I recently needed to build Spark from source and match the existing apache/spark
Docker images that
are published from the apache/spark-docker
repository. The Dockerfile below is how I decided to do it
after figuring out how Spark's official releases are built, along with some optimisations to speed up the build:
.m2
Building the image takes about 5 minutes on my M4 Macbook. You could easily adjust this Dockerfile to build with Java 17, apply patches to Spark, or add your own JARs to the final image.
Dockerfile
FROM alpine/git AS git
WORKDIR /
RUN git clone https://github.com/apache/spark.git -b v3.5.5 --depth 1
FROM eclipse-temurin:11-focal AS build
COPY --from=git /spark /spark
WORKDIR /spark
ENV MAVEN_OPTS="-Xss64m -Xmx2g -XX:ReservedCodeCacheSize=1g -Daether.dependencyCollector.impl=bf -Dmaven.artifact.threads=16"

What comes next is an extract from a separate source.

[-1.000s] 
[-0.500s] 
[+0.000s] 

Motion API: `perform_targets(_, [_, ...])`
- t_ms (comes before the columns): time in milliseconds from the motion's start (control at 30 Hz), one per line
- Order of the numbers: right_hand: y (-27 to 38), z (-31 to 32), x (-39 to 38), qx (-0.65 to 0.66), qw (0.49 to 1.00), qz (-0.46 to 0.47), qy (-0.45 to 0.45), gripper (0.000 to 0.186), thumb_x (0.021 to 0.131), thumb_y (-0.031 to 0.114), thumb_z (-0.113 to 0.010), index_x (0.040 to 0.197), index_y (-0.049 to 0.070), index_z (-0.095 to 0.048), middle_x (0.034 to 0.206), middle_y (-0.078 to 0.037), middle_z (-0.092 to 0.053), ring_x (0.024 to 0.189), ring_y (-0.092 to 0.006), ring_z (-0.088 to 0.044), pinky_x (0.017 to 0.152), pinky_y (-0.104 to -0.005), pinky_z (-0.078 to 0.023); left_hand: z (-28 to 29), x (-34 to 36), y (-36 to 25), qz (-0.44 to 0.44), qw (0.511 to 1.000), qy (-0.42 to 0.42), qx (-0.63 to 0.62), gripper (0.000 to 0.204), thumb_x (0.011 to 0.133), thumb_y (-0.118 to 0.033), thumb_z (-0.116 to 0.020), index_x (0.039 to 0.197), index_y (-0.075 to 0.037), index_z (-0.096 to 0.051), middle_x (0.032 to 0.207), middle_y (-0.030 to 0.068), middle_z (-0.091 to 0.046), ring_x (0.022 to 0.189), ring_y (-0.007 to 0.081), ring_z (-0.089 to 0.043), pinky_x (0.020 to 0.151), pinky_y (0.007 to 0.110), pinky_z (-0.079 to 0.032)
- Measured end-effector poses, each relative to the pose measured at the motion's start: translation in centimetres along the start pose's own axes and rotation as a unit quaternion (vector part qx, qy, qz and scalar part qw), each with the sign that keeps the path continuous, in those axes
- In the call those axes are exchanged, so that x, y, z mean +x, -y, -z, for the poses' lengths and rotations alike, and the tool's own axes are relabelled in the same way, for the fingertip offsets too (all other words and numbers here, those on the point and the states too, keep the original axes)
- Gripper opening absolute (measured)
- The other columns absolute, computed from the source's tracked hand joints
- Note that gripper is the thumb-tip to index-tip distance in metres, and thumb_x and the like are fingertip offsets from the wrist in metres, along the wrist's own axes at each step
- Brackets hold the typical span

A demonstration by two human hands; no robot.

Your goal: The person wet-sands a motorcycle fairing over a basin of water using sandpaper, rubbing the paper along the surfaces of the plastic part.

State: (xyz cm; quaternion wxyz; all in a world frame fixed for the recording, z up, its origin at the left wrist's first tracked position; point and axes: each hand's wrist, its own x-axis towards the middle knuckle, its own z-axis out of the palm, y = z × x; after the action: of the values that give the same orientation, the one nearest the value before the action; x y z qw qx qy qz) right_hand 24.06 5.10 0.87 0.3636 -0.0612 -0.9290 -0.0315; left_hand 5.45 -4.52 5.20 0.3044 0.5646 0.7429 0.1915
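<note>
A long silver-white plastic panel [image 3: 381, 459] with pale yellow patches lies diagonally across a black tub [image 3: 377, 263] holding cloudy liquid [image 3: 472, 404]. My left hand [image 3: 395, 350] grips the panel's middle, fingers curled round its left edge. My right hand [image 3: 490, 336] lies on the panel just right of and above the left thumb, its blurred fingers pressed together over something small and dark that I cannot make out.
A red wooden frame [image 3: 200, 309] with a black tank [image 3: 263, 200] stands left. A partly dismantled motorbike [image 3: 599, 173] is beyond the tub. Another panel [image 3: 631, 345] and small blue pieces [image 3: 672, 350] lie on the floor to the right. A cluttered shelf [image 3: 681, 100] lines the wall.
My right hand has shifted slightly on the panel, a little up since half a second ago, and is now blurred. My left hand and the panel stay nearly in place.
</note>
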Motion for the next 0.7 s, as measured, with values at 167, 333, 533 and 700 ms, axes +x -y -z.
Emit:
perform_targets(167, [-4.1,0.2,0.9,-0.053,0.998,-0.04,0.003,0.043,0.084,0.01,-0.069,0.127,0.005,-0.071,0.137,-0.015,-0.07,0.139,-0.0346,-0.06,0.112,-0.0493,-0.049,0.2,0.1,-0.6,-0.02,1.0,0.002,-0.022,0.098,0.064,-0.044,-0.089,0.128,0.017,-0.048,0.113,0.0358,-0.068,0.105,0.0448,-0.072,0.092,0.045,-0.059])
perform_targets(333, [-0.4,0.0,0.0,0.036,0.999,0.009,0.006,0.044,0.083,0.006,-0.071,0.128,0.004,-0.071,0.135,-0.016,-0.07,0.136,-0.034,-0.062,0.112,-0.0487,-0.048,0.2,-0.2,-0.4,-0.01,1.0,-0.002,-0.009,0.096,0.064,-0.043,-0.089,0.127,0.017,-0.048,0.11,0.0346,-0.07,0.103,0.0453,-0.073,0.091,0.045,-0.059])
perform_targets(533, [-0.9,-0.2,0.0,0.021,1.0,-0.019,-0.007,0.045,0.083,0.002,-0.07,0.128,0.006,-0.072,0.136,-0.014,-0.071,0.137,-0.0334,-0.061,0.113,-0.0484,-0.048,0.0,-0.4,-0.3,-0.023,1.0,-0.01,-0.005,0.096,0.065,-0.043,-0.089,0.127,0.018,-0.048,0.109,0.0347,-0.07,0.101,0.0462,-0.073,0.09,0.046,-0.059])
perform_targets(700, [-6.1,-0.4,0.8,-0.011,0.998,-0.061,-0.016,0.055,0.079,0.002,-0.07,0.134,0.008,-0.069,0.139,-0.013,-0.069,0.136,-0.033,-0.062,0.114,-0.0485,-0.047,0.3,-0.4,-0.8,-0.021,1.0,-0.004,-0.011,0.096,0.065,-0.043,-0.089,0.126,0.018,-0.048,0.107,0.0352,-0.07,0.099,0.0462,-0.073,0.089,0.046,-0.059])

ENV MAVEN_ARGS="-B -T 1C -DskipTests"
RUN --mount=type=cache,target=/root/.m2 ./build/mvn clean
RUN --mount=type=cache,target=/root/.m2 ./build/mvn dependency:resolve
# You can get the build flags for a release by running `docker run apache/spark:3.5.5 cat /opt/spark/RELEASE`
# Omitting -Pmesos, -Pyarn, -Psparkr and -Phive-thriftserver
RUN --mount=type=cache,target=/root/.m2 ./dev/make-distribution.sh --tgz -Pkubernetes -Pscala-2.12 -Phadoop-3 -Phive
# https://github.com/apache/spark-docker/blob/master/3.5.5/scala2.12-java11-ubuntu/Dockerfile
FROM eclipse-temurin:11-jre-focal
ARG spark_uid=185
RUN groupadd --system --gid=${spark_uid} spark && \
useradd --system --uid=${spark_uid} --gid=spark spark
RUN set -ex; \
apt-get update; \
apt-get install -y gnupg2 wget bash tini libc6 libpam-modules krb5-user libnss3 procps net-tools gosu libnss-wrapper; \
mkdir -p /opt/spark; \
mkdir /opt/spark/python; \
mkdir -p /opt/spark/examples; \
mkdir -p /opt/spark/work-dir; \
chmod g+w /opt/spark/work-dir; \
touch /opt/spark/RELEASE; \
chown -R spark:spark /opt/spark; \
echo "auth required pam_wheel.so use_uid" >> /etc/pam.d/su; \
rm -rf /var/lib/apt/lists/*
ENV SPARK_TMP=/spark/spark_tmp
RUN mkdir -p $SPARK_TMP
COPY --from=build /spark/spark-3.5.5-bin-3.3.4.tgz $SPARK_TMP/spark.tgz
WORKDIR $SPARK_TMP
RUN set -ex; \
tar -xf spark.tgz --strip-components=1; \
chown -R spark:spark .; \
mv jars /opt/spark/; \
mv RELEASE /opt/spark/; \
mv bin /opt/spark/; \
mv sbin /opt/spark/; \
mv kubernetes/dockerfiles/spark/decom.sh /opt/; \
mv examples /opt/spark/; \
ln -s "$(basename /opt/spark/examples/jars/spark-examples_*.jar)" /opt/spark/examples/jars/spark-examples.jar; \
mv kubernetes/tests /opt/spark/; \
mv data /opt/spark/; \
mv python/pyspark /opt/spark/python/pyspark/; \
mv python/lib /opt/spark/python/lib/; \
# -Psparkr is omitted for the build
# mv R /opt/spark/; \
chmod a+x /opt/decom.sh; \
cd ..; \
rm -rf "$SPARK_TMP";
RUN wget -O /opt/entrypoint.sh https://raw.githubusercontent.com/apache/spark-docker/refs/heads/master/3.5.5/scala2.12-java11-ubuntu/entrypoint.sh
RUN chmod a+x /opt/entrypoint.sh
ENV SPARK_HOME=/opt/spark
WORKDIR /opt/spark/work-dir
USER spark
ENTRYPOINT [ "/opt/entrypoint.sh" ]